▶ [WORK INSTRUCTIONS]
Within the material below, locate the line with "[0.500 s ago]" and the line with "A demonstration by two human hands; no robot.", then return those two lines and all lines between them, exactly as written.

▶ [EXERCISE MATERIAL]
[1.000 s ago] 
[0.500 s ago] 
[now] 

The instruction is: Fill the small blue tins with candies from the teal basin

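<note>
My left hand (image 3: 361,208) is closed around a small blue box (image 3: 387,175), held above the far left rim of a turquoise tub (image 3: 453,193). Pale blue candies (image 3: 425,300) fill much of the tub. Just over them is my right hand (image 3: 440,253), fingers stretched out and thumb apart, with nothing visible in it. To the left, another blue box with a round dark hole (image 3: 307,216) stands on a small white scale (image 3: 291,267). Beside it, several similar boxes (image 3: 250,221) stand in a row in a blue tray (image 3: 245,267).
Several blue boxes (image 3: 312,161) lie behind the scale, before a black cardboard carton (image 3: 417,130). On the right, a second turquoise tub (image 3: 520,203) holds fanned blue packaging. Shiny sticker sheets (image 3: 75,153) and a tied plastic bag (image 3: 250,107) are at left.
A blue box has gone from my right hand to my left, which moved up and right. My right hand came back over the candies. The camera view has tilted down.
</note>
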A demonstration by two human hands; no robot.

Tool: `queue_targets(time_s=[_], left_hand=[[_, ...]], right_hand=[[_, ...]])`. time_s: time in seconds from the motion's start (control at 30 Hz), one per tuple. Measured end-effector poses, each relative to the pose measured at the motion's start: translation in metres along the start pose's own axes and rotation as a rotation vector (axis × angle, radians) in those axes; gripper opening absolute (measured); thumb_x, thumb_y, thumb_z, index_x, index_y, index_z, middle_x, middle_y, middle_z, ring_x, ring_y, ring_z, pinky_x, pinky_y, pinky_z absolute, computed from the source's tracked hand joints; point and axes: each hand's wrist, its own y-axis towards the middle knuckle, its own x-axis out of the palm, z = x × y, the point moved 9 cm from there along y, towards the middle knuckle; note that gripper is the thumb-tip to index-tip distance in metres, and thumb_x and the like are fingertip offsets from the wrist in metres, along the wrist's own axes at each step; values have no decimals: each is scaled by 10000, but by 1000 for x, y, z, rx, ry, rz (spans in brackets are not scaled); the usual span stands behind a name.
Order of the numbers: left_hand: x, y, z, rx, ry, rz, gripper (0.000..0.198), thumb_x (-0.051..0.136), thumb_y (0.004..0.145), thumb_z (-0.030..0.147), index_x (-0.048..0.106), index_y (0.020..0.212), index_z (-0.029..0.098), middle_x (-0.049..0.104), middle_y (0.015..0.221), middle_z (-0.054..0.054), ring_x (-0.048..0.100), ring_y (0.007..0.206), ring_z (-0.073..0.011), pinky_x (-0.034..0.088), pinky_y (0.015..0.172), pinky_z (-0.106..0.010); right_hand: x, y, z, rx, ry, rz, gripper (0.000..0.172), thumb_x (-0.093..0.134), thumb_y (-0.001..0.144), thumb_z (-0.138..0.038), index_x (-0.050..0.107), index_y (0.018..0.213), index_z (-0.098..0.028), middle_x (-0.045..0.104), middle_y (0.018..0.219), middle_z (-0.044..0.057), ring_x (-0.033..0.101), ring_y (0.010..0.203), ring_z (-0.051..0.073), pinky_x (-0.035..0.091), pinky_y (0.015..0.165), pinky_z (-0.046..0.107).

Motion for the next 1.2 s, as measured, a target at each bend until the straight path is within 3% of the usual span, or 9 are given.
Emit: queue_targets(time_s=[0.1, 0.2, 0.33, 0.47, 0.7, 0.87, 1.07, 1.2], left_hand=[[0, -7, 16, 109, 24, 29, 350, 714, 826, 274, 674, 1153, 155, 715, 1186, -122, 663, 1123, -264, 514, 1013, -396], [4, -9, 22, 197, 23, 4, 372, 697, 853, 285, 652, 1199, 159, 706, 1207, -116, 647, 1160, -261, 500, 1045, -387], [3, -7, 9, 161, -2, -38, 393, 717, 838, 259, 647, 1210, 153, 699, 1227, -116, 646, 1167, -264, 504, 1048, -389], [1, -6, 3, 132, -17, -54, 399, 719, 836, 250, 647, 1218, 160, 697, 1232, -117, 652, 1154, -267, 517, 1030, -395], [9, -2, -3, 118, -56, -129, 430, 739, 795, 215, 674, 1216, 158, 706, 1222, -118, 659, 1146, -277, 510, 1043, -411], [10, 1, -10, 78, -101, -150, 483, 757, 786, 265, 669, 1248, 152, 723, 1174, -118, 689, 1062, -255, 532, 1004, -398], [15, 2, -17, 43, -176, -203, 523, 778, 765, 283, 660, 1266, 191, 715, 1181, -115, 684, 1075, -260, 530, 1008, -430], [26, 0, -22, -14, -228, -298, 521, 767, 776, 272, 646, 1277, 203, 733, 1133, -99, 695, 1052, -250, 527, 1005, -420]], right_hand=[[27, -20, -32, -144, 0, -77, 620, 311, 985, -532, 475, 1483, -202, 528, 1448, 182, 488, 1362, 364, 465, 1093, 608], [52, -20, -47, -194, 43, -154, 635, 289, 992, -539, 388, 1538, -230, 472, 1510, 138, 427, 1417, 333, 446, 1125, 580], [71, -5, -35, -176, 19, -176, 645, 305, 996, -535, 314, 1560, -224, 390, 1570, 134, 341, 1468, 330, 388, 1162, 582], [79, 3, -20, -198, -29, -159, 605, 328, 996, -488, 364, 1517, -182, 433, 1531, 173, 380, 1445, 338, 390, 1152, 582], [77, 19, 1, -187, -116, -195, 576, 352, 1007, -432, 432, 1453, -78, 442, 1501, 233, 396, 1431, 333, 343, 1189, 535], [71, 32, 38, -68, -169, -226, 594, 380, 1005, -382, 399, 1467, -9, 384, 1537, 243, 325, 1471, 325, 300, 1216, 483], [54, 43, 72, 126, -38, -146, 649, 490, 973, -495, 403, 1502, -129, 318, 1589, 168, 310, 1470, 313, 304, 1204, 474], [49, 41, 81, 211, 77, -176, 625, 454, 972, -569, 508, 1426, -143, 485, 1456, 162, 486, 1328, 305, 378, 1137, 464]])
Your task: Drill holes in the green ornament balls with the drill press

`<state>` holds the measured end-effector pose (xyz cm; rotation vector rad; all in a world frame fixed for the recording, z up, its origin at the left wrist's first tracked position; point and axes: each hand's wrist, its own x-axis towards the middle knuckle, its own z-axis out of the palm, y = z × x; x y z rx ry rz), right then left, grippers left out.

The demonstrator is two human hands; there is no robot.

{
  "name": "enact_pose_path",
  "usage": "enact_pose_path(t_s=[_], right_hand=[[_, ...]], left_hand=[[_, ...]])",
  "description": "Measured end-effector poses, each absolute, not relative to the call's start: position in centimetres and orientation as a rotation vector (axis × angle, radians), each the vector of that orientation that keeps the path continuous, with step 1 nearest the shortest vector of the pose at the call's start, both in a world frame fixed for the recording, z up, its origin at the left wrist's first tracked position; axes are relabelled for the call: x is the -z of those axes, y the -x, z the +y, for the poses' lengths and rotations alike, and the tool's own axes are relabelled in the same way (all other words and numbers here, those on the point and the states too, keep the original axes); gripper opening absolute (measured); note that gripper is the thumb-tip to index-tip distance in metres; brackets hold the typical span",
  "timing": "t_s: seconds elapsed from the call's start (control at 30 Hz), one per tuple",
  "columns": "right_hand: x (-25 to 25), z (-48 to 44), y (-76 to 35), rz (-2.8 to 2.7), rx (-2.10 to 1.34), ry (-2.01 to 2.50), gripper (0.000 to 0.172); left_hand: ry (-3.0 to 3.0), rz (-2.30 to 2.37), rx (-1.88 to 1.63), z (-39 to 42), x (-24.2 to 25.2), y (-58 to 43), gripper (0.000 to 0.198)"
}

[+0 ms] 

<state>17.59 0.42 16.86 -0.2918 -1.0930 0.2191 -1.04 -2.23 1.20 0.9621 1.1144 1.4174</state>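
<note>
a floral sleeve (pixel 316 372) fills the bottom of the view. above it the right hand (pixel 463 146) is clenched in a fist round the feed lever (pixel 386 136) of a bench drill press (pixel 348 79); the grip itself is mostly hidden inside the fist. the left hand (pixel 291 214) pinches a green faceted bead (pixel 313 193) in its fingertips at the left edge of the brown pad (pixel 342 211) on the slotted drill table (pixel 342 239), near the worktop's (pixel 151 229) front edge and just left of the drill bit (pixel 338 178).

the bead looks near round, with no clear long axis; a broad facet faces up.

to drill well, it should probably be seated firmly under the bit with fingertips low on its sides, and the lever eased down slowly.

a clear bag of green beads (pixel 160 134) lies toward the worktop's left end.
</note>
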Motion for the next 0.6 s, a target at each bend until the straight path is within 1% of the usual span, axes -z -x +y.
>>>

▶ [ANSWER]
[0.500 s ago] 
[now] 

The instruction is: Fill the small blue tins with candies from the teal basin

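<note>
My left hand (image 3: 361,208) is closed around a small blue box (image 3: 387,175), held above the far left rim of a turquoise tub (image 3: 453,193). Pale blue candies (image 3: 425,300) fill much of the tub. Just over them is my right hand (image 3: 440,253), fingers stretched out and thumb apart, with nothing visible in it. To the left, another blue box with a round dark hole (image 3: 307,216) stands on a small white scale (image 3: 291,267). Beside it, several similar boxes (image 3: 250,221) stand in a row in a blue tray (image 3: 245,267).
Several blue boxes (image 3: 312,161) lie behind the scale, before a black cardboard carton (image 3: 417,130). On the right, a second turquoise tub (image 3: 520,203) holds fanned blue packaging. Shiny sticker sheets (image 3: 75,153) and a tied plastic bag (image 3: 250,107) are at left.
A blue box has gone from my right hand to my left, which moved up and right. My right hand came back over the candies. The camera view has tilted down.
</note>
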A demonstration by two human hands; no robot.

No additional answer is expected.